S-Vectors and TESA: Speaker Embeddings and a Speaker Authenticator Based on Transformer Encoder

One of the most popular speaker embeddings is x-vectors, which are obtained from an architecture that gradually builds a larger temporal context with layers. In this paper, we propose to derive speaker embeddings from Transformer’s encoder trained for speaker classification. Self-attention, on which Transformer’s encoder is built, attends to all the features over the entire utterance and might be more suitable in capturing the speaker characteristics in an utterance. We refer to the speaker embeddings obtained from the proposed speaker classification model as s-vectors to emphasize that they are obtained from an architecture that heavily relies on self-attention. Through experiments, we demonstrate that s-vectors perform better than x-vectors. In addition to the s-vectors, we also propose a new architecture based on Transformer’s encoder for speaker verification as a replacement for speaker verification based on conventional probabilistic linear discriminant analysis (PLDA).
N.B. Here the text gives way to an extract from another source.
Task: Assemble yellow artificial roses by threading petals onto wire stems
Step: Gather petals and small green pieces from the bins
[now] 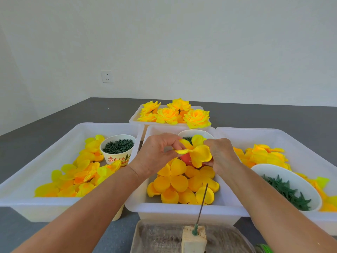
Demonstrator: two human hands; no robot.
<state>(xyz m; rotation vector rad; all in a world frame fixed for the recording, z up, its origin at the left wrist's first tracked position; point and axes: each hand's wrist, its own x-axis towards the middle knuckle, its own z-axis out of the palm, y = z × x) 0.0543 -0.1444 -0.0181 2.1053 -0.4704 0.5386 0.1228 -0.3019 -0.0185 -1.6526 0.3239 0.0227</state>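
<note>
Petals [197, 154], a yellow cluster joined at the centre, hang above the middle tray [178, 209], held between both hands. The left hand [156, 156] pinches one lobe at the cluster's 9 o'clock edge with curled fingers; the right hand [221, 156] grips the 3 o'clock side, its thumb under the lower lobe. Each grip is clenched on the cluster.

Below the hands, the middle tray holds more loose petal sets [175, 185] in deeper yellow, and a white cup [195, 133] of dark green bits at its 12 o'clock end. Something orange-red [186, 158] shows just under the held cluster; what it is I cannot tell.

At 6 o'clock a thin wire [202, 203] stands tilted in a small wooden block [194, 238], a green plug [195, 230] at its base. The block sits on a worn, clear tray [156, 238].

At 9 o'clock the left tray [36, 207] carries pale yellow petals [76, 178] and a paper cup [118, 149] of dark green pegs with red lettering. At 3 o'clock the right tray [273, 134] holds yellow petals [262, 156] and a white bowl [269, 168] of green leafy calyxes [286, 190].

At 12 o'clock a far tray [135, 119] is heaped with finished roses [175, 113]. All trays rest on a grey bench [273, 114] against a white wall with a socket [107, 76].
</note>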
This architecture is inspired by the next sentence prediction task of bidirectional encoder representations from Transformers (BERT), and we feed the s-vectors of two utterances to verify whether they belong to the same speaker. We name this architecture the Transformer encoder speaker authenticator (TESA). Our experiments show that the performance of s-vectors with TESA is better than s-vectors with conventional PLDA-based speaker verification.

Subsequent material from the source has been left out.